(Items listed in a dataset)
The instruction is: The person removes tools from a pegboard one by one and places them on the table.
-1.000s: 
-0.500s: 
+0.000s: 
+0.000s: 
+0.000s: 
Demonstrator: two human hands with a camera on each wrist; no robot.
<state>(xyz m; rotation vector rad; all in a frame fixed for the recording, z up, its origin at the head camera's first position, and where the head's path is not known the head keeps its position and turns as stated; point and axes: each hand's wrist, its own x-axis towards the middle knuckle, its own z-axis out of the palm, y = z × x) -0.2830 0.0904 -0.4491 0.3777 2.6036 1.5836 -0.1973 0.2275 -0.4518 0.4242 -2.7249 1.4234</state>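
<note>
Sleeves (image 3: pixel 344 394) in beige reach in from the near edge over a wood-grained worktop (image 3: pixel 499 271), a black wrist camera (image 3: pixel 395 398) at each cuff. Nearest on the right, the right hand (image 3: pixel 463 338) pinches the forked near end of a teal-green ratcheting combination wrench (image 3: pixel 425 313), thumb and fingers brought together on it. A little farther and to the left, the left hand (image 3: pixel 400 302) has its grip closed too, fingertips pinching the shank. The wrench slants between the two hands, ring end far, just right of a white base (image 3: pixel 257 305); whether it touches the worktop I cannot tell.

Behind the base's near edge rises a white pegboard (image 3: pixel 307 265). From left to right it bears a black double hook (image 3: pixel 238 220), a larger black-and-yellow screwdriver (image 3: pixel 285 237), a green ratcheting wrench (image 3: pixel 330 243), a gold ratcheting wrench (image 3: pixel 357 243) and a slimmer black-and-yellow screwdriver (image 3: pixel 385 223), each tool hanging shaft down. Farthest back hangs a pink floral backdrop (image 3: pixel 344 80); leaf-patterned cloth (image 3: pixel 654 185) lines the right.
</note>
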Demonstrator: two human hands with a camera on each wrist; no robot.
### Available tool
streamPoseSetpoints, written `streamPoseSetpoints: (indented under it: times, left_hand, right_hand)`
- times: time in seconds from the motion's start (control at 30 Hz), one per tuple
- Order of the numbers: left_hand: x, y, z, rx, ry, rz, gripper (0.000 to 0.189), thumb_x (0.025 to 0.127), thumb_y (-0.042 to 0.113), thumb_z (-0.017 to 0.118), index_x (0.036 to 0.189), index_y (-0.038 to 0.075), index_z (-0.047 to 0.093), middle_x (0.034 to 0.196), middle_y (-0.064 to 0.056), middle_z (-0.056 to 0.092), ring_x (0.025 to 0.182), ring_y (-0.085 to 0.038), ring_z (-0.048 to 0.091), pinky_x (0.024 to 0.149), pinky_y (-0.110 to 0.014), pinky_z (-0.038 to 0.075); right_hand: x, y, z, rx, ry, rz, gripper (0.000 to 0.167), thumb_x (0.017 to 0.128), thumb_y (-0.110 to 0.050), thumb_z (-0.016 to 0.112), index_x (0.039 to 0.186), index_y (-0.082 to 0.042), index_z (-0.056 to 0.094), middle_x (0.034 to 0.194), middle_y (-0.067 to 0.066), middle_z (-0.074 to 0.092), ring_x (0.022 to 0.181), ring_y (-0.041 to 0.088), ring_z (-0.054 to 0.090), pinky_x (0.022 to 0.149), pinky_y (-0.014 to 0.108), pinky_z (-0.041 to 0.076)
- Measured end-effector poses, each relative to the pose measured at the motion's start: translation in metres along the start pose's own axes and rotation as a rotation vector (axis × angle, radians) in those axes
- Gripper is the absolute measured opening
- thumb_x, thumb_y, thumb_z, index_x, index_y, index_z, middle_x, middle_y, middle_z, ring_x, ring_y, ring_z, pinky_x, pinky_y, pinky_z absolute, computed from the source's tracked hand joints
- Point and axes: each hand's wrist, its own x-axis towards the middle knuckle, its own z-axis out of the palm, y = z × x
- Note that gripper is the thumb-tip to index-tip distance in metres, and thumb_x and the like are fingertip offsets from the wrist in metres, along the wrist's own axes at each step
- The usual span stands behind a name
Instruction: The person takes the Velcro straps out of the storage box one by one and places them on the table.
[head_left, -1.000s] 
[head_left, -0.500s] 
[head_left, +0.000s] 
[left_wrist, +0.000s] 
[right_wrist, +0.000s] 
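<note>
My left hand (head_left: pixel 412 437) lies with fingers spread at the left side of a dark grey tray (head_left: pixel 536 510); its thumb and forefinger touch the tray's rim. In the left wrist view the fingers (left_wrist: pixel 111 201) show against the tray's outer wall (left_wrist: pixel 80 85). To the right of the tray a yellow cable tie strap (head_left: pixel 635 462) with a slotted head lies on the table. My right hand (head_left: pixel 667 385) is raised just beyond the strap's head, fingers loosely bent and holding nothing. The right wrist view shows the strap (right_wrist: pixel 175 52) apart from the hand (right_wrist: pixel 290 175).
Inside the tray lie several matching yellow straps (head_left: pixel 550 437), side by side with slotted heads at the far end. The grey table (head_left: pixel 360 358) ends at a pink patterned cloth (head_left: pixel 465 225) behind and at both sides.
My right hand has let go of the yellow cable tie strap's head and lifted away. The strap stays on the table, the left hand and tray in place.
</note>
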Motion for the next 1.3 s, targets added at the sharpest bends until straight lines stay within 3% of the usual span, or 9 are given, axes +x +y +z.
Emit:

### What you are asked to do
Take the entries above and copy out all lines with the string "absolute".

### Problem solution
- Gripper is the absolute measured opening
- thumb_x, thumb_y, thumb_z, index_x, index_y, index_z, middle_x, middle_y, middle_z, ring_x, ring_y, ring_z, pinky_x, pinky_y, pinky_z absolute, computed from the source's tracked hand joints

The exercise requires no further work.